Enzyme phosphatase, alkaline: Sigma.

Other chemicals: analytical.
Psilocybin and psilocin are the Opium Act.  For possession of these substances, but also
for the acts to be performed in order to process and mushrooms to
analysis, an opium for these substances (site specific) to be present.  For
orders of standards psilocybin and psilocin abroad is also a
Import license (KvW South is owned by an opium for both substances).
2.1.2
Sample Preparation (sample preparation)
The dried mushrooms were sampled using an analytical mill ground and in air-tight
preserved specimen jars.
Fresh mushrooms were sampled immediately after receiving cut into small pieces and a
Petri dish for at least 5 days to air dry.  Simultaneously, the
moisture loss (in%) of these mushrooms determined.  In Table 2 (8.2) is the percentage of dry residue
(Dry residue =% 100% - moisture%) of the various dried mushroom samples (specimens)

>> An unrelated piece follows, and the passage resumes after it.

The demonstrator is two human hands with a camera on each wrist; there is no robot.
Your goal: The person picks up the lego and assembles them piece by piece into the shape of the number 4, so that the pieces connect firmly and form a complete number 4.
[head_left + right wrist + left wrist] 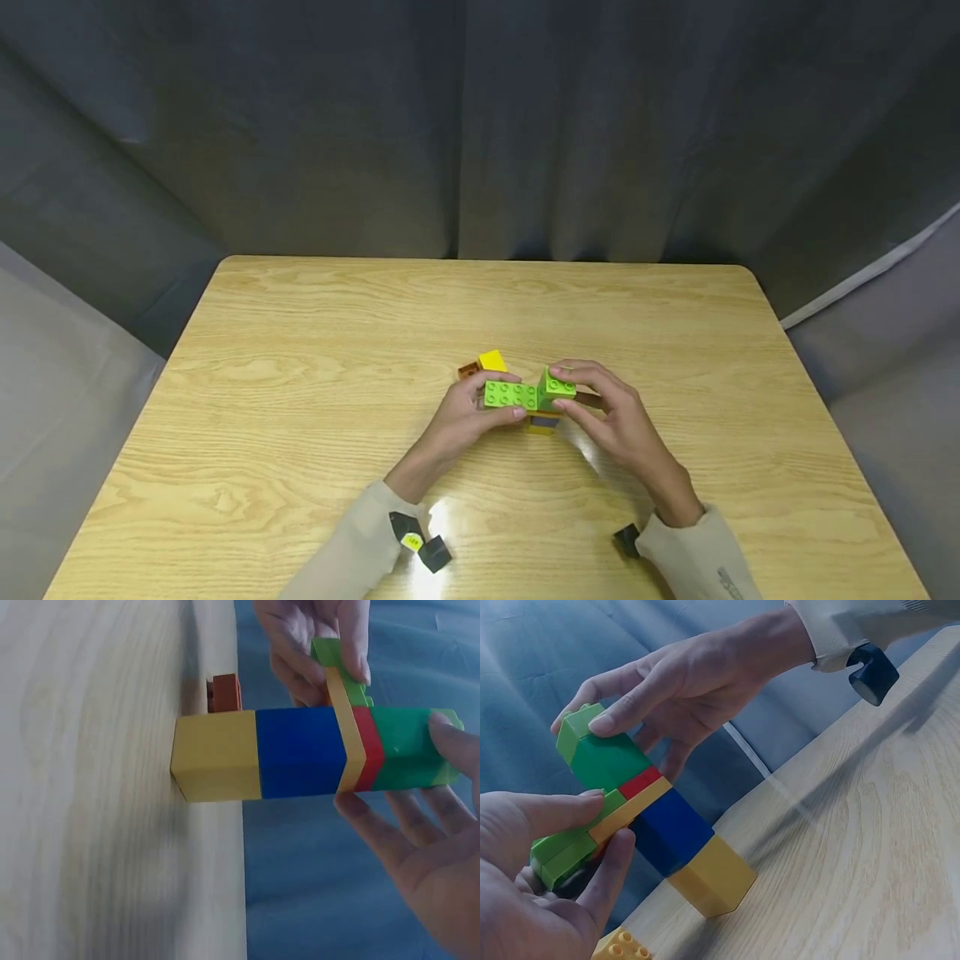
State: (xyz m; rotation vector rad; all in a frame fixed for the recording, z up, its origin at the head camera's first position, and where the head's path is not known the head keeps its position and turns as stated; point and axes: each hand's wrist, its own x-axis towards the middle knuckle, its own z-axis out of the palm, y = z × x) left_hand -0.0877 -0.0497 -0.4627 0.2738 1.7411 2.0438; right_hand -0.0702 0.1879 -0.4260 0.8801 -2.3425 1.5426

displayed.  Then the dried mushrooms with an analysis mill
ground.  Some samples were thus not homogeneous samples;
these samples were then ground in a ball mill.  The specimen was sealed
preserved specimen jars.
In the above prepared sample was determined by dry matter content of approximately 100 mg
This specimen 150 minutes to dry in an oven with no fan at 102-105
° C.  With this level, the percentage of psilocybin and psilocin are calculated on the dry
and to the levels of both substances in fresh and dried mushrooms are compared
be (8.2: 1 and Table 2).
The mushrooms were not further characterized, the species name was marked on the
label used.
2.1.3
Standard and sample solutions
Standard psilocybin:
Weighing just prior to analysis 1.0 -1.5 mg psilocybin at 0.01mg accurately in a
10 ml flask.  Dissolve and make up to 10 ml.  Prepared from this solution other desired
concentrations for the selection of the calibration line (uitverdunnen).
Standard psilocin:
Prepared shortly before the analysis using the standard psilocybin
the enzyme alkaline phosphatase psilocin the standard.  Prepared from this solution
other desired concentrations for the selection of the calibration line (uitverdunnen).
Sample Solutions:
Weigh 250 mg of dried sample in a flask of 25 ml.  Add 20 ml of methanol to
and place the flask during 120 minutes in an ultrasonic bath.  Make sure the temperature
in the ultrasonic bath is not above 40 ° C rises.  Check the temperature in the bath and add ice
increases as the temperature is higher than (>) 40 ° C border.  Dilute with methanol to 25 ml
mix.  Centrifuge (about 16000x g) a portion of the extract and transfer the clear extract
two vials (see 2.1.4).
2.1.4.
LC
The use of reversed phase chromatography is very suitable for biological materials
separate and analyze.  The LC separation was performed on a Merck RP-60 Lichrospher
select B (250 x 4 mm, 5 μm) column with a 4-4 LiChroCART Merck, LiChrospher 60 RP-select B
(5 μm) guard column.  The components were detected at 266 nm with a UV detector.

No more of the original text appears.